This annual award was established in 1996 in memory of Brian Kelly, a leading authority on graphite physics.
The award is intended as a travel grant for students and early career researchers with up to ten years postdoctoral experience to attend the annual International Carbon Conference. Anyone living or working, at the time of that conference, in the country where the conference is held is not eligible. As a consequence, applications will not be accepted from Australia on this occasion.
The award is made upon the basis of an appraisal of THREE documents:
- The extended abstract or paper as submitted to the CARBON 2017 conference,
- A short CV and
- A commentary provided normally by the candidate's supervisor or close colleague.

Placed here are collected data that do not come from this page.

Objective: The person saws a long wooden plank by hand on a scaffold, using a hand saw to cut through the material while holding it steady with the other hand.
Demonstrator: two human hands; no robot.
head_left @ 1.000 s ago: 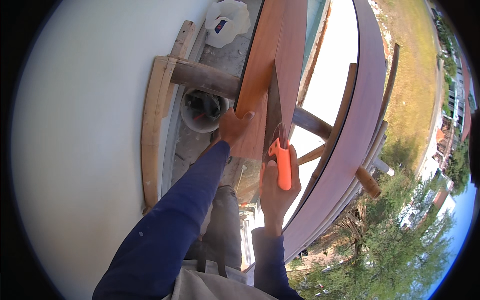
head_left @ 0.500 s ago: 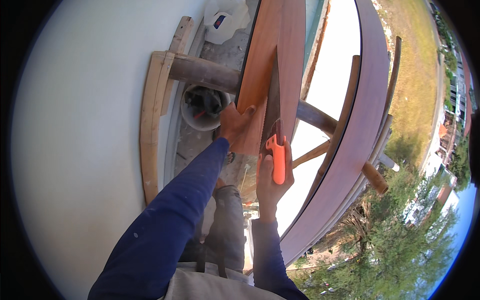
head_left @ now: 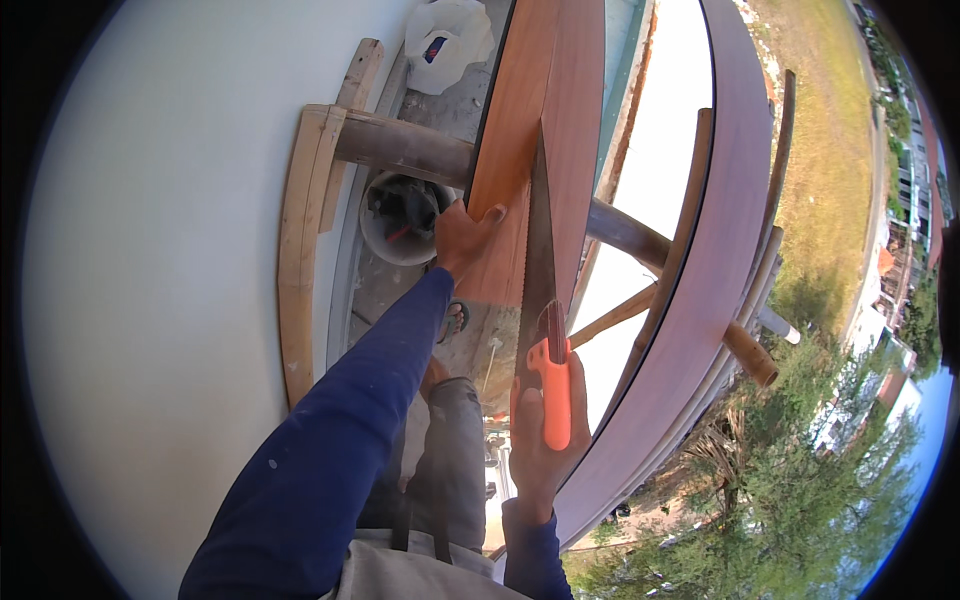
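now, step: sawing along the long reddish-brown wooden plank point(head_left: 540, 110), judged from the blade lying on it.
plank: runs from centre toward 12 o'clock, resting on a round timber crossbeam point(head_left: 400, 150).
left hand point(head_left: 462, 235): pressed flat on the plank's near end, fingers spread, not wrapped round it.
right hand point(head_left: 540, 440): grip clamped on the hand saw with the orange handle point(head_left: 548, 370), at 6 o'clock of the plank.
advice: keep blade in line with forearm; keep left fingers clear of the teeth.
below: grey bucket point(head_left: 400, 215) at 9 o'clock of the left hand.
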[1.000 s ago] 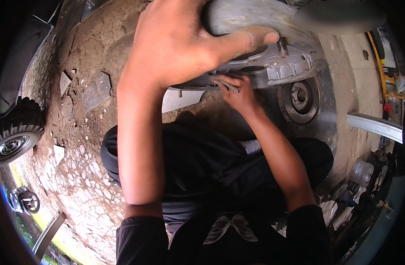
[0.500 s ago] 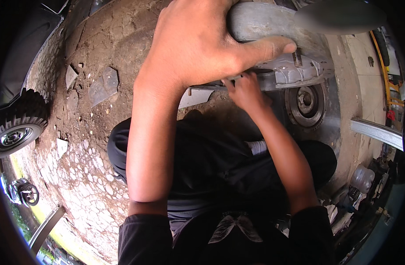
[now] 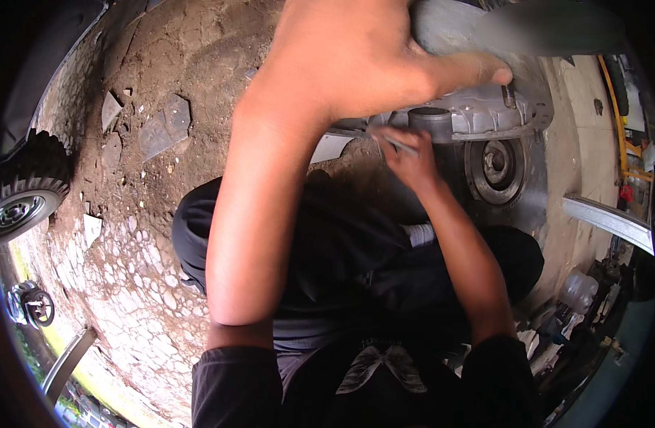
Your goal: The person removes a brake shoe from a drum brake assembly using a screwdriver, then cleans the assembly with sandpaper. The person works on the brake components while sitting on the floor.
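Across the top, my left hand point(image 3: 363, 68) grips a grey cast-metal housing point(image 3: 488, 114), its thumb stretched over the upper side beside a threaded stud point(image 3: 509, 95). The other fingers are out of sight behind the hand and past the picture's edge. The housing has a ribbed side and a round opening. My right hand point(image 3: 415, 165) is just below its near edge, fingers pinched around a thin, flat grey strip-like tool point(image 3: 400, 141). That tool is slightly blurred, and its tip lies close to the housing's edge; contact I cannot tell.
A round metal disc with a hub point(image 3: 496, 170) lies right of my right hand. Flat broken slabs point(image 3: 165, 128) lie on the dirt to the left. A vehicle wheel point(image 3: 24, 207) stands at far left, a metal bar point(image 3: 606, 217) at right, near a clear plastic bottle point(image 3: 579, 291).
My left hand and the housing have shifted right, and more of the housing's ribbed side and opening shows. My right hand has moved slightly right and down, bringing the thin tool into plainer view.
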The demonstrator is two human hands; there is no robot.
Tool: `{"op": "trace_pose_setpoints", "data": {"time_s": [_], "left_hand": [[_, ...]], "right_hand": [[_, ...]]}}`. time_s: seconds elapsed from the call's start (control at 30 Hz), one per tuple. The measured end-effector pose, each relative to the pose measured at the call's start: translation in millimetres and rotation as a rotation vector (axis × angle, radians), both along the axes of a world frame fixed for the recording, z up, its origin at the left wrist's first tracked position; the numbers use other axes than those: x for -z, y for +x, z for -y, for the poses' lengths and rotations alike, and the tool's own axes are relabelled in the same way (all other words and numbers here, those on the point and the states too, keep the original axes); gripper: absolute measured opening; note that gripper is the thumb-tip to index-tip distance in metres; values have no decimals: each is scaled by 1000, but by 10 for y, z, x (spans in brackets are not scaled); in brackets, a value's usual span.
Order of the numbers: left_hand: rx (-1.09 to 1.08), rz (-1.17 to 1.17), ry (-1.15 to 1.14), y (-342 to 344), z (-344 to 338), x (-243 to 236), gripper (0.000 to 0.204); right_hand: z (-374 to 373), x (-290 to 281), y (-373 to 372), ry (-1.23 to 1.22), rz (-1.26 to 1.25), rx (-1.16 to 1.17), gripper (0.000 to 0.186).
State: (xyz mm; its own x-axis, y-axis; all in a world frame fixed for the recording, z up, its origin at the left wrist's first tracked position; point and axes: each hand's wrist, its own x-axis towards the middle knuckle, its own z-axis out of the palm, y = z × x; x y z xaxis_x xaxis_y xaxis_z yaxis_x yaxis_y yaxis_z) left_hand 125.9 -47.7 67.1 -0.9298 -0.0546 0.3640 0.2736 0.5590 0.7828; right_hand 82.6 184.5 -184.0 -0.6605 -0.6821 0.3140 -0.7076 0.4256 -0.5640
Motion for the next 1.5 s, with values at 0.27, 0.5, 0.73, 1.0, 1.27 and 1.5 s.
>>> {"op": "trace_pose_setpoints", "data": {"time_s": [0.27, 0.5, 0.73, 1.0, 1.27, 1.5], "left_hand": [[-10, -144, -56, -23, 33, 75, 59], [-20, -125, -42, 10, 37, 81, 58], [-63, -181, -102, -56, 13, 161, 59], [-70, -130, -131, -81, -26, 196, 58], [-15, -113, -48, -8, 15, 62, 58], [-66, -116, -124, -33, -18, 134, 58]], "right_hand": [[-15, -78, -88, -207, 45, -27, 19], [61, -206, -49, -80, 99, -8, 20], [46, -117, -2, -92, 62, 52, 15], [-24, -75, -75, -160, 25, 85, 12], [-100, -70, -68, -152, 171, -13, 12], [80, -1, 147, -30, 223, 152, 14]]}}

Self-nomination is permitted. The Award Committee of the British Carbon Group will determine the successful applicant.
The closing date for applications for CARBON 2017 will be 7 May 2017.
The award is currently five hundred pounds sterling (£500) and is presented at the time of the conference. It is a condition of the award that the winner attends the conference and presents his or her paper either orally or as a poster.
Applications may be transferred electronically to the Chair of The Brian Kelly Award Committee,
Ms. Nassia Tzelepi, firstname.lastname@example.org
Ms Nassia Tzelepi
Research Fellow in Graphite Technology
NNL Central Laboratory, Sellafield, Seascale, Cumbria CA20 1PG
About Brian Kelly
Brian Kelly was a world authority both on the physics of graphite and on irradiation damage in solids. He was born and educated in Wales and spent most of his career working for the United Kingdom Atomic Energy Authority, UKAEA. One of his major contributions at UKAEA was to the development of specifications for the isotropic graphite required for the graphite core for the British Advanced Gas cooled Reactors, AGR.
Brian’s approach, which he carried out brilliantly, was to underpin engineering design data with an understanding of the basic science. For example he related the irradiation-induced dimensional changes in the graphite bricks in the reactor core to the displacement of atoms in the graphite crystal. Brian made many contributions to the basic science of graphite, much of it summarised in his much sought after book ‘The Physics of Graphite’, Applied Science Publishers, 1981. In 1981 he also received the Charles E Pettinos Award of the American Carbon Society for “his many contributions to the theoretical and experimental aspects of the physics of carbon and graphite”….
After his retirement form the UKAEA, Brian was engaged as a consultant by Oak Ridge National Laboratories, USA. During a productive association with ORNL, Brian worked on a number of projects including graphites for high temperature gas-cooled reactors and the mechanisms of irradiation induced creep of graphite. Brian was an engaging person who wore his formidable learning lightly. At conferences he enjoyed vigorous but good-natured discussions on many topics but particularly on the physics of graphite.